(DATA PROVIDED Opens)

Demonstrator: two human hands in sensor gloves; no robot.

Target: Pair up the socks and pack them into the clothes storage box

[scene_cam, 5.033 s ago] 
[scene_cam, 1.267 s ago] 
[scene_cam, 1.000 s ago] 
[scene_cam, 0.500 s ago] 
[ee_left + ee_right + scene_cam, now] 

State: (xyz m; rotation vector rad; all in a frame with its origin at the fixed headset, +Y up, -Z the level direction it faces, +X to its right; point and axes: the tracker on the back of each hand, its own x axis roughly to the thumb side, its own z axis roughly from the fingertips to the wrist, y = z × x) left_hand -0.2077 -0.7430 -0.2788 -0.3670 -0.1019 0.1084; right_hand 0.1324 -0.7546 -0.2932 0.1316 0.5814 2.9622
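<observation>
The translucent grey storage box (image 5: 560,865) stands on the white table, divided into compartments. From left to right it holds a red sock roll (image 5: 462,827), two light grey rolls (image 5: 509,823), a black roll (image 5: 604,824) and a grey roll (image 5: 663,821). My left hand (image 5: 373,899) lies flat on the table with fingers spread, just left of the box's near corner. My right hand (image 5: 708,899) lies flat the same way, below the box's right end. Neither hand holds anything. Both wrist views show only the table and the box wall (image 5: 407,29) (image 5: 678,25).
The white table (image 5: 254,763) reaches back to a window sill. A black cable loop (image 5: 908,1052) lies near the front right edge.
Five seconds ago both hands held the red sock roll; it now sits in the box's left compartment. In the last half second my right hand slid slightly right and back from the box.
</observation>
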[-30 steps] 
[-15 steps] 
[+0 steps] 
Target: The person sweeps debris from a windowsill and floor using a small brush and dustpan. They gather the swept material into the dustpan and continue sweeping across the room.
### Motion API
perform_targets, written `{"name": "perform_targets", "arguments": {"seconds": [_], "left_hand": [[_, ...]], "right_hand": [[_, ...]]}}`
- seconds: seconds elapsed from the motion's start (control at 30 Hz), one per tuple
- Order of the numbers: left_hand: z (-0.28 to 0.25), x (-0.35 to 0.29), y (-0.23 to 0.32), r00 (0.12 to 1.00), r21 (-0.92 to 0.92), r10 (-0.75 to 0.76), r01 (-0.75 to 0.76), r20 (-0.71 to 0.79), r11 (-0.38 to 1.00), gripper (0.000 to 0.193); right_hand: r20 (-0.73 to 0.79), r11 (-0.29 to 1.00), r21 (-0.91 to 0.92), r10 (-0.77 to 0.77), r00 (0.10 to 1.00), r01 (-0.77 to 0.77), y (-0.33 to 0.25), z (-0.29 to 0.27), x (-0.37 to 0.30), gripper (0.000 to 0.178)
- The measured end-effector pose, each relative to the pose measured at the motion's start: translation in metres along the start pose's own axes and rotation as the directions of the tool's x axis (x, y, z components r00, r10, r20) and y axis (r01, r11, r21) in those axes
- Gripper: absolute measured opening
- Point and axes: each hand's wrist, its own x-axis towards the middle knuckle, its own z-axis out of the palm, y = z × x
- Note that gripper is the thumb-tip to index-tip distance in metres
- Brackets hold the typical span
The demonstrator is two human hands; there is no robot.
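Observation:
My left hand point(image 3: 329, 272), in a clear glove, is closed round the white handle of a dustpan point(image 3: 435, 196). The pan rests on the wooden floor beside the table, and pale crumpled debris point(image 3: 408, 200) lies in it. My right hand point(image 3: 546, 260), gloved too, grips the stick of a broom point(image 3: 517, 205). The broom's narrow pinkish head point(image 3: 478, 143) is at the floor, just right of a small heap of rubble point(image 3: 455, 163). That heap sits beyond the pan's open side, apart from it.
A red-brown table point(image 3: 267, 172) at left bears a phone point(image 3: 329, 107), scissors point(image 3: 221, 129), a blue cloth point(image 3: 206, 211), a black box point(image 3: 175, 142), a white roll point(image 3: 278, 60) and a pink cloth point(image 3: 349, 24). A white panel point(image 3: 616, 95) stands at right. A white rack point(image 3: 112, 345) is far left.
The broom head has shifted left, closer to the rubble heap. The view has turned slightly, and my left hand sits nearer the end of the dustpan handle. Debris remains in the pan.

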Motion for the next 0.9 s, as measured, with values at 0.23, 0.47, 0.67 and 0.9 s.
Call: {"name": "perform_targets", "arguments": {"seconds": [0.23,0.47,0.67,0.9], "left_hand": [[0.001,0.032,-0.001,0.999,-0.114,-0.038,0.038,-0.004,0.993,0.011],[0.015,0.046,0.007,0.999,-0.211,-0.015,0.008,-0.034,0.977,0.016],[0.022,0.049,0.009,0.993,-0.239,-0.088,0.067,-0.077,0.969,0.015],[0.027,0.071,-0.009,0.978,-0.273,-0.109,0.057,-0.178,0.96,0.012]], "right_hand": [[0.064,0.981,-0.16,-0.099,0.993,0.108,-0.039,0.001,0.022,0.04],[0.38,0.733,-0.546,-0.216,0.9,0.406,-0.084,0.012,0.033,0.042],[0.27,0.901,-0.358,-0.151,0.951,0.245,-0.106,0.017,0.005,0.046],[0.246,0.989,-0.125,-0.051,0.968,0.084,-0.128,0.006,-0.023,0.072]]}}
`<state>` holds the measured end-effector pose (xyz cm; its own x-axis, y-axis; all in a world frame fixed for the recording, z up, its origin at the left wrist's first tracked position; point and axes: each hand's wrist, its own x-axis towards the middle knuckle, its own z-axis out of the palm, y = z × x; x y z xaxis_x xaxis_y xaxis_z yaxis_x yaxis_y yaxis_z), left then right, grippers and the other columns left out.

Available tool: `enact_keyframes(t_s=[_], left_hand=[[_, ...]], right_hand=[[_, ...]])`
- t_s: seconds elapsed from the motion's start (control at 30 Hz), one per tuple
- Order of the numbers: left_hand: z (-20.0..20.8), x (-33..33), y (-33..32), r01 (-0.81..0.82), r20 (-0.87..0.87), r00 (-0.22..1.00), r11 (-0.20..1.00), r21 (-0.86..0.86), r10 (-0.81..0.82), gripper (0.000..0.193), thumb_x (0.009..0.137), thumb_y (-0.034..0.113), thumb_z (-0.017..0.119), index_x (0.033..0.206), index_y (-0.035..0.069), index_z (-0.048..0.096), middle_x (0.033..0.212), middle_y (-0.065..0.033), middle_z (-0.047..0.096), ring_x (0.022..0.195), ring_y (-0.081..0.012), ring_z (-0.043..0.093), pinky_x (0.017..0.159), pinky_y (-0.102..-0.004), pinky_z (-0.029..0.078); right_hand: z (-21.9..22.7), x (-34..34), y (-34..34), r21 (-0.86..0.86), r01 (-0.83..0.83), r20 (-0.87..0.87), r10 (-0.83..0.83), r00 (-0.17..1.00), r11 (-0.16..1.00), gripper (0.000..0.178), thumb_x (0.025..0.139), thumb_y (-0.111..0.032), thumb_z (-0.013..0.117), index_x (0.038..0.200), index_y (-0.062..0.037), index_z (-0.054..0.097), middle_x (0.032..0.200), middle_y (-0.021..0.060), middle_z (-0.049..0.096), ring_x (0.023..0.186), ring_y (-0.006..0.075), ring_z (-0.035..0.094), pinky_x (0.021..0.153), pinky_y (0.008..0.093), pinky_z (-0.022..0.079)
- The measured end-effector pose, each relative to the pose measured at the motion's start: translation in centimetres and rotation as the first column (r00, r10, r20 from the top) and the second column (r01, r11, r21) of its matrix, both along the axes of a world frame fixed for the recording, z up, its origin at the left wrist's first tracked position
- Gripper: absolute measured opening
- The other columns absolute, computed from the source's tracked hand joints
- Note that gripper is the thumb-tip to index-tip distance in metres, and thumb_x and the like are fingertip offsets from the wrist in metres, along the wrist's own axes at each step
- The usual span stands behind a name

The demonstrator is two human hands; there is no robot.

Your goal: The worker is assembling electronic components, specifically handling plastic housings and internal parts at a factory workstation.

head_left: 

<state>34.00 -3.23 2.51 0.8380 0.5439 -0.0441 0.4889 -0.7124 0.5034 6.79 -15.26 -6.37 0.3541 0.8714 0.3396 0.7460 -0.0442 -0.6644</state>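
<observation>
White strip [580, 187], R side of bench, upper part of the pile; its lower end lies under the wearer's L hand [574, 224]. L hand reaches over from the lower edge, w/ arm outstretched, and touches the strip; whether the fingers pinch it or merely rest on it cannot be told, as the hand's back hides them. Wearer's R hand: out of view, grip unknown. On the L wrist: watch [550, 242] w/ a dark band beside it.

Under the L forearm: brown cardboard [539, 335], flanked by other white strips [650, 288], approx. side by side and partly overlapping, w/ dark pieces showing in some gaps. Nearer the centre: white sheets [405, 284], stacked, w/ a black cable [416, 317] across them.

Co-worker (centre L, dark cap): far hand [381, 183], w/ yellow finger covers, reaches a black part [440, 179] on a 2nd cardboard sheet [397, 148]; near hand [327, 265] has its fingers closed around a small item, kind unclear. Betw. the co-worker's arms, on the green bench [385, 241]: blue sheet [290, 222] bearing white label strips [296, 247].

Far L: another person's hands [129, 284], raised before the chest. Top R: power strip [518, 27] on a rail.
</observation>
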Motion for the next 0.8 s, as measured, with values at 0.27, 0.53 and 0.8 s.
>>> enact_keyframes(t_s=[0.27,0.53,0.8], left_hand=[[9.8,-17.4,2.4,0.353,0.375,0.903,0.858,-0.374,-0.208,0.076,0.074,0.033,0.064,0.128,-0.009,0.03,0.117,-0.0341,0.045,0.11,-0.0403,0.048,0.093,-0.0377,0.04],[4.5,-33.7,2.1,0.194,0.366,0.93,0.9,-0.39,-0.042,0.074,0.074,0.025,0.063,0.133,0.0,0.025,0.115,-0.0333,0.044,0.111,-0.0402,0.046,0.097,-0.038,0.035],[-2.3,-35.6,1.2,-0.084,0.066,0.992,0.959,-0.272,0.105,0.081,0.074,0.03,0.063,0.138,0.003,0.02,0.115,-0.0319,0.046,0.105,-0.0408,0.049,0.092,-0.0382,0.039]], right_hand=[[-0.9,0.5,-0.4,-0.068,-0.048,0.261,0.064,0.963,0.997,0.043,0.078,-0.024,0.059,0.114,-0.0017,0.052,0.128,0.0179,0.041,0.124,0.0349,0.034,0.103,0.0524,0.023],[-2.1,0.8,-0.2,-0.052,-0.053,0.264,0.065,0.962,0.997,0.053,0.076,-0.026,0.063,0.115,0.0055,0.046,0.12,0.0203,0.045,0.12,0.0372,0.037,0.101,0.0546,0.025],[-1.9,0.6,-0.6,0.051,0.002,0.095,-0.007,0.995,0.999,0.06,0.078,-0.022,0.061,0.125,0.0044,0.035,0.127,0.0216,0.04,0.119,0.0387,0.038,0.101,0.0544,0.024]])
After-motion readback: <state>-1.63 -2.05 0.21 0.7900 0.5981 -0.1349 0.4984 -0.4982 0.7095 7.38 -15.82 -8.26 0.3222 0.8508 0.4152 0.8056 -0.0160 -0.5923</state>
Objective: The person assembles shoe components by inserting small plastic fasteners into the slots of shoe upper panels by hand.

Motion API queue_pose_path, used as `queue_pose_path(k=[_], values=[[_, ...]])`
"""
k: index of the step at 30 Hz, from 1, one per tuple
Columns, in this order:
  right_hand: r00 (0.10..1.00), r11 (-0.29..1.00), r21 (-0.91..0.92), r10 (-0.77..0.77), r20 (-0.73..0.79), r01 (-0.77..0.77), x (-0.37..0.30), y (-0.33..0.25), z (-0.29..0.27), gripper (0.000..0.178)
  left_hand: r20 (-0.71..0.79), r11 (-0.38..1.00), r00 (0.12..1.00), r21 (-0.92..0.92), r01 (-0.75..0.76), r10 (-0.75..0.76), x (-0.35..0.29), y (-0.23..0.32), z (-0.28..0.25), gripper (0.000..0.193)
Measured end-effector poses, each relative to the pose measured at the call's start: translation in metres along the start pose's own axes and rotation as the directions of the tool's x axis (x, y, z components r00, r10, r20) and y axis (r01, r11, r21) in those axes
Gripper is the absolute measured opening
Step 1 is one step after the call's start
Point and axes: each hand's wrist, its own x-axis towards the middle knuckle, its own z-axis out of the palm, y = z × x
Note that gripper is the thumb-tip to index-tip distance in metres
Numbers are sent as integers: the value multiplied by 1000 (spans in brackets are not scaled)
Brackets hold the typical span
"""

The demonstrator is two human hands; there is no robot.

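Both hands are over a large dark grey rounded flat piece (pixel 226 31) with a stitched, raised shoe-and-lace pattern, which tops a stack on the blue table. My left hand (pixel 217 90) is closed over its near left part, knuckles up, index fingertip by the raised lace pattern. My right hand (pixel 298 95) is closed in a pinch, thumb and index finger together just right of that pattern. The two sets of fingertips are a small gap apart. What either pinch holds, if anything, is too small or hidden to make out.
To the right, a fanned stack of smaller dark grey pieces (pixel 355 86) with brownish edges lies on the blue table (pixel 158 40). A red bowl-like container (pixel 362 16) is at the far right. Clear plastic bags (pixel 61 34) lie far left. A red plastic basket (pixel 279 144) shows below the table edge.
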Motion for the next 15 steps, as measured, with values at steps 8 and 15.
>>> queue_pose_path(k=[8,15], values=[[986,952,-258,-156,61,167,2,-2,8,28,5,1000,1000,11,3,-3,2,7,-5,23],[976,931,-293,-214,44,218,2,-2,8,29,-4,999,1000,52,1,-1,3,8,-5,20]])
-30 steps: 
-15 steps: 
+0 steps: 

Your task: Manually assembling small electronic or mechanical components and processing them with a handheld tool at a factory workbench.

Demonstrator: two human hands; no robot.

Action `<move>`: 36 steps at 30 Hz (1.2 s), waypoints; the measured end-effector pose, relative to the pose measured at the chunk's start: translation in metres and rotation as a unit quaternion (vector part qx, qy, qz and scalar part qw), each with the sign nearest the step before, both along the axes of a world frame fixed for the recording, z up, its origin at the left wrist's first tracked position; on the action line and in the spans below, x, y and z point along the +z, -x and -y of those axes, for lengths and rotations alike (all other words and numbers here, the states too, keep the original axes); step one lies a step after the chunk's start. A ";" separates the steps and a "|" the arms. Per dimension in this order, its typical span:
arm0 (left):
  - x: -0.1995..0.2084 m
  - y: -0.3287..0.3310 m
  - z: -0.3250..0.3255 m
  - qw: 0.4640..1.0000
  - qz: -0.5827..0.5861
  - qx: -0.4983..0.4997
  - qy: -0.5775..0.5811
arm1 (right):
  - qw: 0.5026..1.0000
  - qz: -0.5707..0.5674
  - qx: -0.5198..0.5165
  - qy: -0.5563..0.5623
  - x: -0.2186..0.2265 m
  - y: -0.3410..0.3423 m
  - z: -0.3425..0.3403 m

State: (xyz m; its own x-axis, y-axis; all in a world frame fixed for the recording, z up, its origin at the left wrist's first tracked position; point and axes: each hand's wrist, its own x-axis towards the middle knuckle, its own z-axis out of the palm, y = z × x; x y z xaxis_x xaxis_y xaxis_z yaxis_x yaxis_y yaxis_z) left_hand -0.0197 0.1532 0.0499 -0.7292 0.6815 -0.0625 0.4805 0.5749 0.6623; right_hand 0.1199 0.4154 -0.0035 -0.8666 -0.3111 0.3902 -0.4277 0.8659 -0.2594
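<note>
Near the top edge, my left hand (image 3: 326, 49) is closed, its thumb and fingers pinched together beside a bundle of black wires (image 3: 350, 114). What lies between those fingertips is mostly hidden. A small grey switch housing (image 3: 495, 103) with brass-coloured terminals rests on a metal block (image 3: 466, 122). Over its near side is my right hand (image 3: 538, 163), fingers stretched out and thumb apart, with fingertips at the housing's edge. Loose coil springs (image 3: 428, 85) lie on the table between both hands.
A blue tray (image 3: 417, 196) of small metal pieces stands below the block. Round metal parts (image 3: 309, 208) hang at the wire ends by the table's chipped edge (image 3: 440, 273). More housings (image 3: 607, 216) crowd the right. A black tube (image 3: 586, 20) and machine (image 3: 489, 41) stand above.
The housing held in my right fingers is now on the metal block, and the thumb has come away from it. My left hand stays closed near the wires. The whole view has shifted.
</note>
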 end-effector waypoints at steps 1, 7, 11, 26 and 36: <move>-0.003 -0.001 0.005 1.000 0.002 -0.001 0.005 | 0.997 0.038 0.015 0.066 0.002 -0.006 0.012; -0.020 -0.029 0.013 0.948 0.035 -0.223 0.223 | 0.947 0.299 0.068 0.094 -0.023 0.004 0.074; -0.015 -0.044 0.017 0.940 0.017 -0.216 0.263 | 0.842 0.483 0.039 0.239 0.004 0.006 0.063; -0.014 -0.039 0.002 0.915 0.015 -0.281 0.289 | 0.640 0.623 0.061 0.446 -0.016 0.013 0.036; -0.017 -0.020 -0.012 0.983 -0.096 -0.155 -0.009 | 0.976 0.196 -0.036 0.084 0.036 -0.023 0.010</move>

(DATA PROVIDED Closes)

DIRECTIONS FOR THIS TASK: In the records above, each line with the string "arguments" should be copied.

RESPONSE TO THE TASK:
perform_targets, written `{"name": "perform_targets", "arguments": {"seconds": [_], "left_hand": [[_, ...]], "right_hand": [[_, ...]]}}`
Call: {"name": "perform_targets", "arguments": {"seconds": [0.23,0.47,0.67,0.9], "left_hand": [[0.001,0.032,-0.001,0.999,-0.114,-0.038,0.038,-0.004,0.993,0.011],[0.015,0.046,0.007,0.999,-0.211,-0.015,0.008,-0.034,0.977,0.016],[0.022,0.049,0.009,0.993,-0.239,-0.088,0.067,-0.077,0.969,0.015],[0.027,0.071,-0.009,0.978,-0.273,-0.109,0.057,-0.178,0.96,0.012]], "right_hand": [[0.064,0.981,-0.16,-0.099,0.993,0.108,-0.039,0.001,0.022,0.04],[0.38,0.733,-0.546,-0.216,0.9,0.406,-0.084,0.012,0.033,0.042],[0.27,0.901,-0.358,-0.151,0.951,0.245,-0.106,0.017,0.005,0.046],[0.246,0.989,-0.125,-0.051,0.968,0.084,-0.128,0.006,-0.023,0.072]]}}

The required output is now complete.